THE DEAD MAN SLAMMED
his fist through the pine door.

No knuckles broke, but his skin tore. Blood streaked the wooden shards of door panel. It hurt, but not enough. No, it didn't hurt much at all, other things considered. “Other things”—what a euphemistic code for people and relationships, lovers and kin. The dirty little politics of rejections and betrayals. Jesus god,
they
hurt.

Real mature, my frien', Jack Robicheaux thought. Going through the grieving process at Mach 10. Right past denial and directly to self-pity. Real grown-up for a guy into his forties. Fuck it.

He gingerly withdrew his hand from the shattered door. Naturally the long wooden splinters faced the wrong way. It was like trying to extract his flesh from some sort of toothy trap.

Jack turned and walked back into the shambles of his living room. It still looked like Captain Nemo's stateroom on the
Nautilus
—after the giant squid had wrestled with the submarine in the middle of the Atlantic's storm of a century.

He loved this room. “Love.” Funny word to use anymore.

Kicking aside a shattered antique sextant, Jack crossed to the outside door—the one opening on a passage leading to the subway maintenance tunnels—and bolted it. As he did so, he caught a last whiff of Michael's sharp citrus after-shave. The image of Michael's retreating back, shoulders slightly hunched with denial, flickered in the space the door occupied, vanished, slipped out of existence with not even a whimper.

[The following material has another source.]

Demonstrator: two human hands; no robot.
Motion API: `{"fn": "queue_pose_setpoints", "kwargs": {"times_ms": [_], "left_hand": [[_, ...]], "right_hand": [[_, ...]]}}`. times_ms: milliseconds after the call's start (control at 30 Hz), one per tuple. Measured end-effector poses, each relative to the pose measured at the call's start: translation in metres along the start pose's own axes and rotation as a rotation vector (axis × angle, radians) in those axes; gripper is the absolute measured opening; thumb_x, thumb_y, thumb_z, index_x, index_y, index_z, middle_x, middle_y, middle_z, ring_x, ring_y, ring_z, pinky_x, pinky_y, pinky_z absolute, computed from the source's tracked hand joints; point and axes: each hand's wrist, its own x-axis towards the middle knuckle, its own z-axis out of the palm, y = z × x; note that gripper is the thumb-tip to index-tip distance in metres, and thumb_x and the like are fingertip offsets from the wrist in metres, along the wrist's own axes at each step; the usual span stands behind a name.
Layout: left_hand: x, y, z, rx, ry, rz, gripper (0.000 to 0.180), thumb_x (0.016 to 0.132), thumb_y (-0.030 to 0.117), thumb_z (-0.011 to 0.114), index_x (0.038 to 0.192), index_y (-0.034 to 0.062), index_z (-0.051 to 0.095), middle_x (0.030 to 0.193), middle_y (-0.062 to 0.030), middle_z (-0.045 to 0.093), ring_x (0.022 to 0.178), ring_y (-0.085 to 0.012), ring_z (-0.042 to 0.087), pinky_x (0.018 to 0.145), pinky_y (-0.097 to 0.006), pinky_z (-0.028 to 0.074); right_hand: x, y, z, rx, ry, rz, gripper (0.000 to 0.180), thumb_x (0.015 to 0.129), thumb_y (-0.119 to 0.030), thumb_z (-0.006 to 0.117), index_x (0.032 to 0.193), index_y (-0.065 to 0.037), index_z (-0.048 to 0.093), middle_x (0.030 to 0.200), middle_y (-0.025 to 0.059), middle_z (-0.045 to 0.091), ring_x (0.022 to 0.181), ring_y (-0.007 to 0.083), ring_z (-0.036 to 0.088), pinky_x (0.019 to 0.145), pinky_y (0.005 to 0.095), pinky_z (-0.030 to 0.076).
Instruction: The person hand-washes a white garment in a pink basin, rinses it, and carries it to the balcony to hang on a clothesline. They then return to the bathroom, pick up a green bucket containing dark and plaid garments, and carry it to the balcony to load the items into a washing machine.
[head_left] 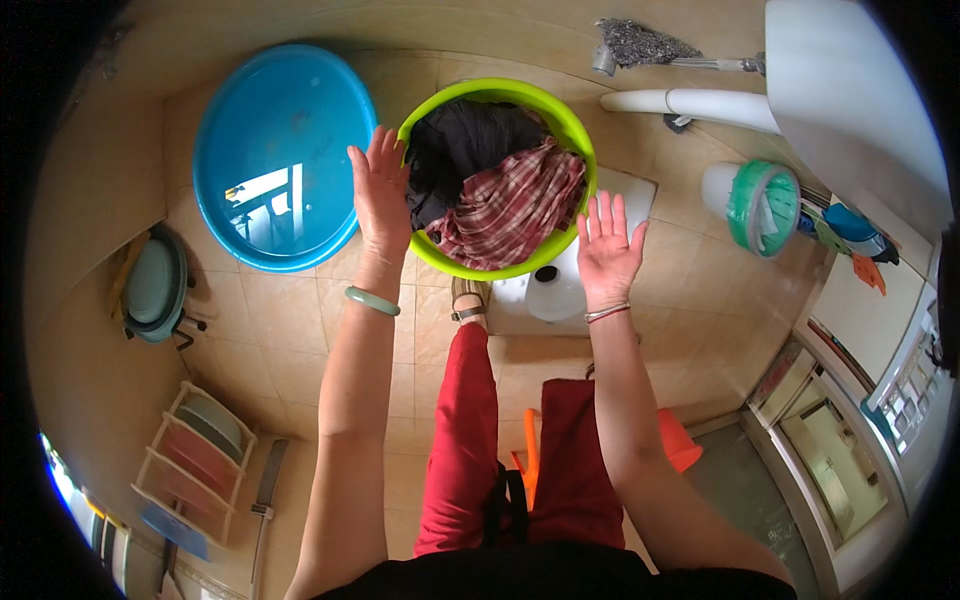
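Note:
My left hand (382,195) is held up with its palm showing and fingers stretched out, in front of the gap between two tubs. It holds nothing; a pale green bangle rings that wrist. My right hand (609,245) is also palm up, fingers spread, just right of the lime green tub (588,150). Inside that tub lie dark clothes (470,135) and a red plaid cloth (515,205). To its left stands a large blue tub (285,130) with window light reflected in it. Both hands look apart from the tubs.
A white squat toilet (555,290) lies partly under the green tub. On the right are a white pipe (700,105), a bin with a green liner (765,210) and a red-orange container (680,440). Stacked basins (155,285) and a rack (200,440) line the left wall.

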Motion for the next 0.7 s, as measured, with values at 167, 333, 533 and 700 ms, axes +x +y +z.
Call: {"fn": "queue_pose_setpoints", "kwargs": {"times_ms": [167,333,533,700], "left_hand": [[0.019,0.008,-0.011,0.444,0.096,0.075,0.084,0.094,0.068,0.026,0.145,0.0019,0.034,0.151,-0.0163,0.032,0.142,-0.0279,0.027,0.117,-0.04,0.014],[0.035,-0.004,-0.024,0.311,0.059,-0.143,0.089,0.091,0.071,0.03,0.142,-0.0015,0.038,0.145,-0.0168,0.041,0.132,-0.0269,0.039,0.112,-0.036,0.025],[0.022,0.006,-0.005,0.266,0.102,-0.23,0.099,0.085,0.079,0.033,0.142,-0.0015,0.038,0.144,-0.0175,0.042,0.131,-0.0265,0.039,0.112,-0.037,0.025],[-0.055,0.003,0.011,0.342,0.147,-0.227,0.098,0.085,0.078,0.034,0.143,-0.0003,0.038,0.141,-0.0166,0.045,0.128,-0.0252,0.042,0.11,-0.035,0.024]], "right_hand": [[0.017,0.007,-0.025,-0.377,0.142,-0.022,0.079,0.095,-0.063,0.032,0.147,-0.004,0.031,0.153,0.007,0.031,0.141,0.0202,0.026,0.115,0.0371,0.013],[0.033,0.014,-0.029,-0.22,0.15,0.112,0.078,0.095,-0.064,0.033,0.144,-0.004,0.037,0.145,0.0072,0.043,0.129,0.0205,0.04,0.109,0.0357,0.024],[0.035,0.009,-0.029,-0.179,0.141,0.163,0.079,0.093,-0.067,0.033,0.14,-0.004,0.044,0.134,0.0075,0.054,0.116,0.0195,0.048,0.098,0.0316,0.032],[-0.006,-0.022,-0.061,-0.28,0.096,0.2,0.075,0.092,-0.067,0.036,0.135,-0.008,0.051,0.126,0.0055,0.059,0.109,0.0183,0.051,0.093,0.0307,0.035]]}}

Jack stepped over the old-fashioned phone crafted as the effigy of Huey Long. Somehow it had miraculously ended on the floor upright with the earpiece still cradled in Huey's upraised right hand. Ol' Huey had communicated like a son-of-a-bitch. Why couldn't Jack?

He couldn't call Bagabond.

He wouldn't call Cordelia.

There was no one else he wanted to talk to. Besides, he thought he'd talked enough. He'd spoken to Tachyon. An apple a day hadn't worked. And he had talked to Michael. Who was left? A priest? Not a chance. Atelier Parish was too far behind. Too many years. Too much memory.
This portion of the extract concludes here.